Physicists tend to throw around vague concepts and speculative fantasy as though they are talking about fact. 

 

Moronium hit the nail on the head: “Physicists tend to throw around vague concepts and speculative fantasy as though they are talking about fact.” His rant about Dark Matter is perfectly indicative of this thread.

 

Therein lies the fundamental reasons why there is still so much bullshit in physics: the ‘facts’.

 

But besides just pointing out the obvious as Moronium has so aptly done (“Such "untestable" theories have been "preserved" for many decades.  Often these theories are presented as virtual fact.) I can tell you why these ‘facts’ still exist today and how they became virtual facts. Eventually, I will bring the discussion around to your first big comment, one that I have spent a lifetime answering:

“…I think all the forces of nature should be unified into a single framework”

 

But first, the ‘Why’.

 

After more than 40 years of making a living as an Aerospace engineer (and devout Physics fanatic) I have come to realize that many of the facts, theories and even EQUATIONS that we use today to describe the physical characteristics of our universe are built around an ‘informal fallacy’.

 

A fallacy is a defect in an argument, but an informal fallacy is a defect found in the content of the argument.

 

An example of a fallacy would be: All water on earth freezes at 0°C. The defect is “All”. Only pure H2O freezes at 0°C, any mixture of water other than pure water (like the ocean’s salt water mix) will have a different freezing temperature.
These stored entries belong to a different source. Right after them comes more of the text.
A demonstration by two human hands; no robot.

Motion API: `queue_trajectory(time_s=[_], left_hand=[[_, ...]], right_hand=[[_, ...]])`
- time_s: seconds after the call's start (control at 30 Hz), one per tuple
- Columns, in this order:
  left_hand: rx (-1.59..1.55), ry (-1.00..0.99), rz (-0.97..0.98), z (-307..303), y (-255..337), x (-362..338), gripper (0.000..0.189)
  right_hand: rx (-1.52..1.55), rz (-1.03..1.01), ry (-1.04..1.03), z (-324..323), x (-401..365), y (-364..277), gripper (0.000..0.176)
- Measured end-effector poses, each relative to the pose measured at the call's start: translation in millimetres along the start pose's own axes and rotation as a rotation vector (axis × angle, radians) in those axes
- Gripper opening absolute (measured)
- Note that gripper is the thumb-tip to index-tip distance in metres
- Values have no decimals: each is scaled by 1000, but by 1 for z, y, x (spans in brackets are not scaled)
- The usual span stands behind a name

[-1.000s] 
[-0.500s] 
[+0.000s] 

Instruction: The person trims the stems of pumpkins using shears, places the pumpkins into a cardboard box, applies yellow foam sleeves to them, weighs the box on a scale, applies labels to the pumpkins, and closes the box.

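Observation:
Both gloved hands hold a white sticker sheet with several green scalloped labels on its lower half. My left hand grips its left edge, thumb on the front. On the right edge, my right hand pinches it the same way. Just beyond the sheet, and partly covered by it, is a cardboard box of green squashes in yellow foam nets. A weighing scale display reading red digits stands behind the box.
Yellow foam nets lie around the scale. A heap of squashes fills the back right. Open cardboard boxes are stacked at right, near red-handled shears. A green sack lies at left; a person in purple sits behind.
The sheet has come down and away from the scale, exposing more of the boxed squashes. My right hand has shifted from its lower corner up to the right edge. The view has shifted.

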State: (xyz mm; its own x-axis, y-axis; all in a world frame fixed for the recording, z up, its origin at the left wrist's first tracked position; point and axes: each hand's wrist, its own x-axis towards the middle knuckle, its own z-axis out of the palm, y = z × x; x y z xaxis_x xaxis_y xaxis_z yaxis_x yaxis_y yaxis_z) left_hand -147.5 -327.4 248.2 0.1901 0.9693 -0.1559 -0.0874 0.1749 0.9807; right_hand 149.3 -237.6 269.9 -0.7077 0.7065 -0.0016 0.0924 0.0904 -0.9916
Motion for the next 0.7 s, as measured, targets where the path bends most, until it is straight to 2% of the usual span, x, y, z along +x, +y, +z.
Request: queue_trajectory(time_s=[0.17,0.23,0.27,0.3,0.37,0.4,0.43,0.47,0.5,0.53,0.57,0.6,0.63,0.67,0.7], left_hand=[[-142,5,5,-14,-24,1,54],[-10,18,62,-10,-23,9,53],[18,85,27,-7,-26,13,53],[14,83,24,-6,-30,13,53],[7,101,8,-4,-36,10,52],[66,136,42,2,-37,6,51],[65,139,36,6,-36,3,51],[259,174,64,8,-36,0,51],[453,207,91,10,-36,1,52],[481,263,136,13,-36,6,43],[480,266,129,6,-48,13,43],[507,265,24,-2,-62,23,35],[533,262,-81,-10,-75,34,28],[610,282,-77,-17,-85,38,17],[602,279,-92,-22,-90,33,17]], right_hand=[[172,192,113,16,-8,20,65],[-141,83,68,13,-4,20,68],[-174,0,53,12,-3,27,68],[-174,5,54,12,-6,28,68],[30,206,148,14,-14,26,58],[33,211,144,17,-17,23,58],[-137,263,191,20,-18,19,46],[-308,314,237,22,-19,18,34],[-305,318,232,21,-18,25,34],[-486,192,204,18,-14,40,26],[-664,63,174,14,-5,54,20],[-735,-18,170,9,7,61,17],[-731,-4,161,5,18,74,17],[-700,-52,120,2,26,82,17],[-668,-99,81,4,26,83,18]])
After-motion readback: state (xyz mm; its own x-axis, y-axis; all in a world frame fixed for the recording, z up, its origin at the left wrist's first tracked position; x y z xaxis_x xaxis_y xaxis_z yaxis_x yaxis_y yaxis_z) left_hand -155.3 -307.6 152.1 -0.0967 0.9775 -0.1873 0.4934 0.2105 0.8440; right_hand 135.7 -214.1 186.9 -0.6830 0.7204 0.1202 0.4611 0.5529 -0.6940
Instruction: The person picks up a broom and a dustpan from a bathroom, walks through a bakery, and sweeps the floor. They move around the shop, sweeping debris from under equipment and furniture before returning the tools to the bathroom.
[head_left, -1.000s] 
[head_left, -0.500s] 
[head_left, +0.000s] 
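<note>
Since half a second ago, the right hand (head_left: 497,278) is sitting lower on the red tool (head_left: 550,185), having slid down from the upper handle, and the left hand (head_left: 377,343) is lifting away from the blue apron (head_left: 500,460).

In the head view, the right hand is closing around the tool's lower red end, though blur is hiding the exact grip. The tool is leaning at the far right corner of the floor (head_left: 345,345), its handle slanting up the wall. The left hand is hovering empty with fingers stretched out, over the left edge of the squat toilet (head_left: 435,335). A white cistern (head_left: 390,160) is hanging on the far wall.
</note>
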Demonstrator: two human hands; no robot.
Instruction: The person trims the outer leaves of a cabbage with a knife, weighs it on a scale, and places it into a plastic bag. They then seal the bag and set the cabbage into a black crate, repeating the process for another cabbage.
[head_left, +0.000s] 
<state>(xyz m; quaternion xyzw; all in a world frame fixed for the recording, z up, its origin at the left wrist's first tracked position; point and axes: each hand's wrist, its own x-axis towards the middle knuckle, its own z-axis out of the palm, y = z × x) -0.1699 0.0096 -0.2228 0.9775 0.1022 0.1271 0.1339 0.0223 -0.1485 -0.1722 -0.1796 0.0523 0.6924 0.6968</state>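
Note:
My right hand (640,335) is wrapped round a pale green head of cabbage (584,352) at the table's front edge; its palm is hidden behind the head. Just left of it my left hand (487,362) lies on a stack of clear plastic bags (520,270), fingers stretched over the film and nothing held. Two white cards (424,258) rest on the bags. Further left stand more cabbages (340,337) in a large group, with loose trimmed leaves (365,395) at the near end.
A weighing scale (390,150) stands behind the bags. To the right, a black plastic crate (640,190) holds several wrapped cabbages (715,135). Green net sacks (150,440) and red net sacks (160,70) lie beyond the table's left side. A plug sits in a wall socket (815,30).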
Even pure water can be maintained at a temperature below 0°C and not freeze; it will freeze at a different temperature depending on the water’s state of agitation (i.e. super cooling water). You would ‘commit’ an informal fallacy if you based your experiments, equations and findings on the fact that the freezing point of all water is 0°C.

 

For over 200+ years scientists and academia alike have based many of our most cherished facts, equations and theories on experiments and other equations that have an ‘informal fallacy’ hidden deep within. In mathematics we can often look back and find out where somebody, somewhere along the line has divided by 0, but nobody caught it until someone else eliminates all of the variables and solves the equation. Finding the informal fallacy in physics is easy: Just find the most sacred cow in the herd, point it out and then answer all of the questions, theories and problems without it. However, getting academia, scientists and physicists to accept your scape goat is a different story.

 

Which, VictorMedvil, brings me to your original question: “What do you think needs improvement in physics and what subjects do you think need to be fixed?” and your first ‘improvement’: “…I think all the forces of nature should be unified into a single framework

 

I’ll start this discussion off pointing out the single, largest informal fallacy being perpetrated in physics today, and why nobody [of fame or noteworthiness] has unified the forces of nature into a single framework. I pulled it off; I have put together a bullet proof unifying theory…and to do this the only informal fallacy I had to toss out was that Gravity is a fundamental force in the universe.

 

It is not. It is a resultant force.

 

I know I’m not the first one to make this argument, and I won’t be the last. But I took this argument a few steps further and made it explain so many other observations we have yet to solve.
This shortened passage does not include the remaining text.